C’était un garçon très droit qui ne disait jamais un mot plus haut que l’autre. Comme ça, sans fard, sans raison. On ne pouvait pas imaginer, tant son regard était direct, que cette attitude provenait de son éducation. Sa gentillesse était le témoin de sa nature profonde.  Il ne disait pas de vulgarités car, dans son cerveau, le centre  des injures était atrophié. Une anomalie génétique très rare d’après le médecin de famille.

Dans son enfance on le trouvait attendrissant et lui-même se félicitait de tous les baisers, bons points et bonbons qu’il recevait.

Un jour, vers ses dix ans, un de ses camarades lui donna un méchant coup de poing sur le nez et il saigna abondamment. Tout ce qu’il trouva à dire fut « merci », puis il s’éloigna sans pleurer. Bien entendu, il fut la risée de la classe. Une dizaine de ses copains, au moins, avait assisté à la scène. Ils se firent un plaisir de la raconter encore et encore à qui voulait l'entendre. À force d‘être la cible des enfants de son âge, il finit par comprendre qu’il était différent.

Il ne parla pas de l’incident à la maison. Mais un jour qu’il se trouvait à la pêche avec son grand-père, il eut soudain l’urgence de tout dire. Il raconta son histoire et, à sa grande surprise, son grand-père ne se moqua pas de lui. Il se contenta de lui glisser à mi-voix:

- Quand j’étais petit, j'agissais comme toi… »
- Comme moi ? Je ne suis pas comme les autres ?

Le grand-père avait un air très sérieux. Il ne le regardait pas car il était en train de ferrer un poisson.
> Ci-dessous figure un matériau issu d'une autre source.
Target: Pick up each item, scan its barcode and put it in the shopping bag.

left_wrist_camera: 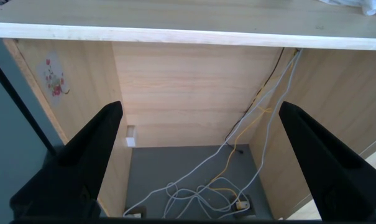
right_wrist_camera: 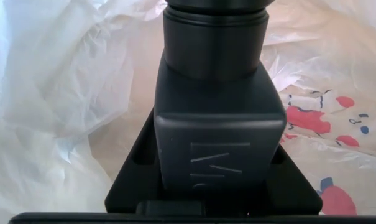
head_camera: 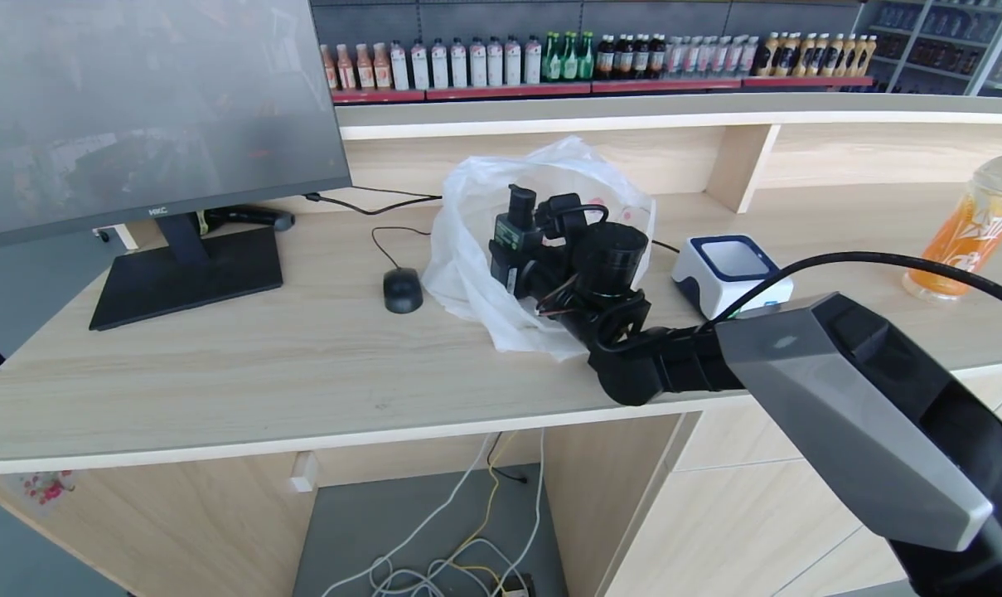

- Non. Tu sais ce que ça veut dire « Imbécile » ? « Merde » ? « Va te faire voir » ?
- Mes copains disent des mots comme ça quand ils ne sont pas contents…
- Et toi, tu les répètes ?
- Jamais, je suis toujours content.
- Et tu les comprends ?
- Pas vraiment…
- C’est bien ce que je craignais. Tu as la même maladie que moi…
- Dis-moi, Grand-père… C’est grave ?
- Non. Mais ça empêche de grandir.

Une fois chez lui, le gamin se mit à réfléchir. Il faut que je trouve une injure très méchante, très grave. Je voudrais bien me fâcher avec Julien car il  a copié sur moi. Demain je lui dirai un gros mot et toute la classe le saura. Ils finiront par me laisser tranquille.

Oui, mais comment trouver un gros mot ? Quelque chose de bien sonore et d’inoubliable. Il pensa alors à ses voisins de palier qui se disputaient toutes les nuits. Comme on était en été et qu’il faisait très chaud ils ouvriraient la fenêtre à la nuit tombante et, une fois au lit, commenceraient comme d’habitude à crier très fort. Au lieu de se boucher les oreilles avec les mains pour pouvoir dormir, ce soir, il les ouvrirait très grandes.

Il dut attendre assez longtemps dans le noir avant d’entendre du bruit dans l’appartement d’à-côté. Soudain, peu avant minuit, le concert familier recommença. D’abord des cris de femme, inarticulés, répétés, sans signification, auxquels se mêlaient de temps à autre ceux de l’homme. Puis les mots commencèrent à venir mais il ne les comprenait pas. Il se demandait comment il allait faire pour en attraper quelques uns. De surcroît, il n’était pas sûr de pouvoir les retenir. Il y eut enfin un grognement qu’il avait déjà entendu, sans bien trop savoir de quoi il s’agissait. Quelque chose comme « Vas-y. C’est bon… » Ça lui parut intéressant et il s’endormit en se disant que ses copains allaient enfin l’entendre.

Le lendemain, à la récréation, il alla trouver Julien et lui reprocha d’avoir eu une meilleure note que lui au devoir de mathématiques, alors que d’habitude il collectionnait les zéros. À coup sûr il avait copié sur lui. Julien répliqua par un coup de poing sur son oreille gauche qui déclencha un attroupement.

En colère, pour la première fois de sa vie, et fier de l’être, il répliqua du tac au tac :
- Vas-y. C’est bon…

Alors toute la classe tomba à bras raccourcis sur lui et il ne dut son salut qu’à la sonnerie de la reprise des cours.